The entire Metro cartoon staff came to work for them. People who’d operated by the old slow method for 20 years switched to the quick way like a bunch of kids. “Our story men. Warren Foster and Mike Maltese, are all of 50, and they’re fabulous. No one ages in our business and these men have been in cartooning since they were kids. Mike came to us from Warners, and has a delicious sense of humor. He used to do eight theatrical cartoons a year, but wrote 78 stories for us in nine months—the entire McGraw series. Two of our voice men—Don Messick and Daws Butler—are remarkable. They move from one voice to another, each do eight or nine voices, sometimes as many as seven in one cartoon. Butler does Huck, Yogi, Jinx [sic], Dixie, McGraw, Snooper, Oggie Doggie [sic] and Doggie Daddy and Babalu. [sic] And remember, we do four cartoons at one sitting.”
"We have no time clocks, no closed doors, no memos. The cartoons are all in color—Kellogg is spending an estimated $12 million on shows and time. And they’re made in Japanese, Spanish, French, go all over Latin America, England, New Zealand, and Australia. We’re hot in the merchandise field, too. Our Yogi Bears and Huck Hounds sell from $2.50 to $10 each, and Whitman Publishing company has some 30 books and games on our cartoons.”
(Released by the Chicago Tribune-New York News Syndicate, Inc., 1960)

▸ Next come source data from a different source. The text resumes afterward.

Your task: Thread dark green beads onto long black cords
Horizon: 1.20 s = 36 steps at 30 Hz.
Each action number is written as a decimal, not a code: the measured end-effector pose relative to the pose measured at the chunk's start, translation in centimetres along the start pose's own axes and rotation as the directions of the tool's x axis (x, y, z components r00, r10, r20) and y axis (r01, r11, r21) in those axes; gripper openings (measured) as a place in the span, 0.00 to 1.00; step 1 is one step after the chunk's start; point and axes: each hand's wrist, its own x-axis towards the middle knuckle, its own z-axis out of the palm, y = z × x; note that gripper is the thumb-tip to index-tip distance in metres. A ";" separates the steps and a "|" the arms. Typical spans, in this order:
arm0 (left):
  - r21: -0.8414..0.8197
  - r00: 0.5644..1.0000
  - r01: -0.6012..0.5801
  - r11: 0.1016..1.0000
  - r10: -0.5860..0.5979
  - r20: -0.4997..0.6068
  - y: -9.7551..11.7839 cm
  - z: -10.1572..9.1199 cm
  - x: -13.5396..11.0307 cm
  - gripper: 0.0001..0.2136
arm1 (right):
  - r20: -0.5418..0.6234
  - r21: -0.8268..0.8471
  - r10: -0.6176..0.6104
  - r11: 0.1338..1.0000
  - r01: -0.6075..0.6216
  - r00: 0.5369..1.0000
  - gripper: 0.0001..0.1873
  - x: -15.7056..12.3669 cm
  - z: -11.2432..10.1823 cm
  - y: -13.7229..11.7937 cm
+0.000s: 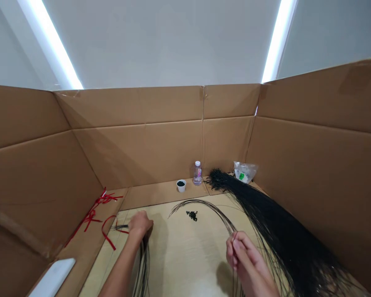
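My left hand (141, 225) is closed over a bundle of thin black strands (144, 268). Their short ends poke out to its left beside a loose red ribbon (106, 233), and the long part hangs down toward the bottom edge. On the right, my right hand (247, 258) pinches a thinner bunch of dark strands (214, 206), which arcs up and over to the left. Between the hands, farther back, a small pile of black bits (192, 215) lies on the table (182, 255). The left fingertips are mostly hidden.
A thick sheaf of black strands (266, 214) runs along the right side. At the back stand a white cup (181, 187) of black bits, a clear bottle (197, 174) and a plastic bag (245, 171). Red ribbons (92, 214) and a white object (54, 278) lie left. Cardboard walls (136, 152) enclose the table.
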 end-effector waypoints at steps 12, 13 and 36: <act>-0.874 0.846 -0.448 0.187 0.405 -0.347 5.2 0.9 -17.7 0.05 | 0.198 -0.283 -0.054 0.953 0.110 0.979 0.23 1.0 5.6 -0.8; -0.895 0.848 -0.426 0.134 0.405 -0.343 5.7 1.0 -19.1 0.04 | 0.219 -0.271 -0.036 0.958 0.096 0.975 0.23 0.7 6.3 -0.7; -0.776 0.838 -0.525 0.349 0.374 -0.398 3.7 3.5 -23.4 0.08 | 0.179 -0.163 0.166 0.977 -0.137 0.970 0.24 -0.2 6.7 2.0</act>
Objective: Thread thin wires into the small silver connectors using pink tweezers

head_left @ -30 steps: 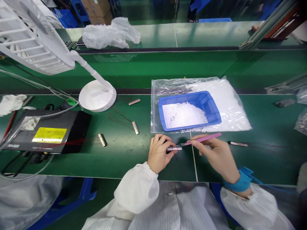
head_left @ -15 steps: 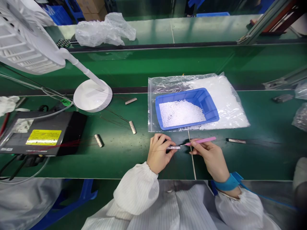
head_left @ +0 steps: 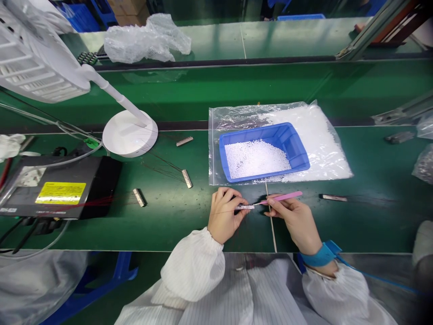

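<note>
My left hand (head_left: 226, 214) pinches a small narrow bar-shaped part (head_left: 246, 207) with fine wires running from it; its left end is hidden by my fingers. In my right hand (head_left: 296, 221) is a pair of pink tweezers (head_left: 286, 196), held like a pen. The tweezers' thin tip reaches the right end of the part; whether it touches is too small to tell. Beyond my hands, a blue bin (head_left: 264, 177) of tiny white beads (head_left: 255, 158) rests on a clear zip bag (head_left: 326, 149) filled with white material.
Similar wired parts lie on the green bench, one at left (head_left: 138, 197), one nearer the middle (head_left: 186, 178), one at right (head_left: 333, 197). A white fan's base (head_left: 126, 137) and a black box (head_left: 77, 189) with a yellow label stand on the left.
My right hand and the tweezers have shifted slightly left, bringing the tip closer to the part's end. My left hand keeps its hold.
</note>
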A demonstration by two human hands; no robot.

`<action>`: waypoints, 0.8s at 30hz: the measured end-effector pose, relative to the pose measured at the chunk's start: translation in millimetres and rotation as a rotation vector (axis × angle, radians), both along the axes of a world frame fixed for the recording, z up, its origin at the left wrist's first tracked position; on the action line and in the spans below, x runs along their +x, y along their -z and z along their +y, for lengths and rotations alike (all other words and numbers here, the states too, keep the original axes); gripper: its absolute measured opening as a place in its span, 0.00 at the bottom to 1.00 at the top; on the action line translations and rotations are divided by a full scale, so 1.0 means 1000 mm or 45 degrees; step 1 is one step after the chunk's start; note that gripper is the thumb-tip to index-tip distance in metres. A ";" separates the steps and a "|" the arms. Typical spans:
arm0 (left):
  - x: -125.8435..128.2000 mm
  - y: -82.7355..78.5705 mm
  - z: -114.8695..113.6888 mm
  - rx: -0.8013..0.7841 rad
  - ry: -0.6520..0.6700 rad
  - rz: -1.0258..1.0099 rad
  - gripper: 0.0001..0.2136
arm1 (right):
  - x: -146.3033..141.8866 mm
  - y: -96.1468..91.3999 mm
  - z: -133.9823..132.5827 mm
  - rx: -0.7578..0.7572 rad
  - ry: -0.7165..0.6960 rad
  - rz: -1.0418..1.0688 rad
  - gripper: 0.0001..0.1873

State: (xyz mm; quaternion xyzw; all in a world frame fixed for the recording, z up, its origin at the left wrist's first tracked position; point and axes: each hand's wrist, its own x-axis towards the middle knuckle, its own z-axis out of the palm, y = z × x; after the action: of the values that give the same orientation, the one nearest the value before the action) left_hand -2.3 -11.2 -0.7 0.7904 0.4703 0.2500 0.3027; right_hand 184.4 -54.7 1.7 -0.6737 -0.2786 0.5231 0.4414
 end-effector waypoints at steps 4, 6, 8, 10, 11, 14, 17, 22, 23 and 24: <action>0.000 0.000 0.000 0.001 -0.001 -0.009 0.03 | 0.001 0.000 0.000 0.005 0.009 -0.003 0.21; -0.001 0.000 0.000 0.000 -0.002 -0.011 0.03 | 0.001 0.000 0.000 0.005 0.009 0.001 0.21; 0.000 0.000 0.000 -0.002 -0.001 -0.015 0.04 | 0.001 -0.001 0.000 -0.001 0.010 0.005 0.21; 0.000 0.000 0.000 -0.003 0.000 -0.016 0.04 | 0.000 -0.002 0.001 -0.004 0.020 0.008 0.21; 0.000 0.001 0.000 -0.002 0.001 -0.016 0.04 | 0.000 -0.002 0.001 -0.006 0.029 0.010 0.21; 0.000 0.001 0.000 0.001 -0.005 -0.019 0.03 | 0.001 -0.002 0.002 -0.007 0.050 0.005 0.21; 0.000 0.001 0.000 0.006 -0.005 -0.019 0.03 | 0.004 -0.003 0.002 0.030 0.047 -0.062 0.20; 0.001 -0.001 -0.001 0.008 0.008 0.007 0.05 | 0.002 -0.008 -0.004 0.291 -0.049 -0.470 0.12; 0.002 -0.002 -0.001 0.009 0.019 0.014 0.07 | 0.001 -0.009 -0.006 0.358 -0.078 -0.565 0.10; 0.003 -0.003 -0.001 0.009 0.030 0.022 0.08 | -0.001 -0.010 -0.008 0.417 -0.110 -0.650 0.09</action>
State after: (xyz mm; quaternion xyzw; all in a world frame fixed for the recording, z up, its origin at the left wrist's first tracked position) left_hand 1.0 -11.7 2.1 0.7990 0.4627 0.2413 0.2989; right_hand 183.2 -62.4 11.5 -0.6907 -0.4896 0.3033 0.4373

  1. Yes. One of the great Hollywood rivalries of all time. Louella and Hedda. They could make or break a career in their heyday. In " A Cast Of Friends " by Bill Hanna, he talks about he and Joe being dropped by MGM, pooling the absolute last of thier finances, working around the clock, not seeing the family, bringing in the animators, writers, hiring Daws and Don after listening to hundreds of audition tapes....basically putting it all on the line....they took a BIG risk, and it paid off big time.

  2. Hey Yowp,

    Thanks so much for this great blog!

  3. Joe Barbera really liked Character merchandising, didn't he?

  4. In what may have been the last thing she did before her death in 1966, she voiced the character of Hedda Hatter in H-B's version of ALICE IN WONDERLAND (or, WHAT'S A NICE KID LIKE YOU DOING IN A PLACE LIKE THIS?) which aired on ABC. Janet Waldo voiced the title character, and their version of the Caterpillar is a two-headed one--Fred Flintstone and Barney Rubble. Reed and Blanc do the voices, but Henry Corden supposedly is doing Fred's singing.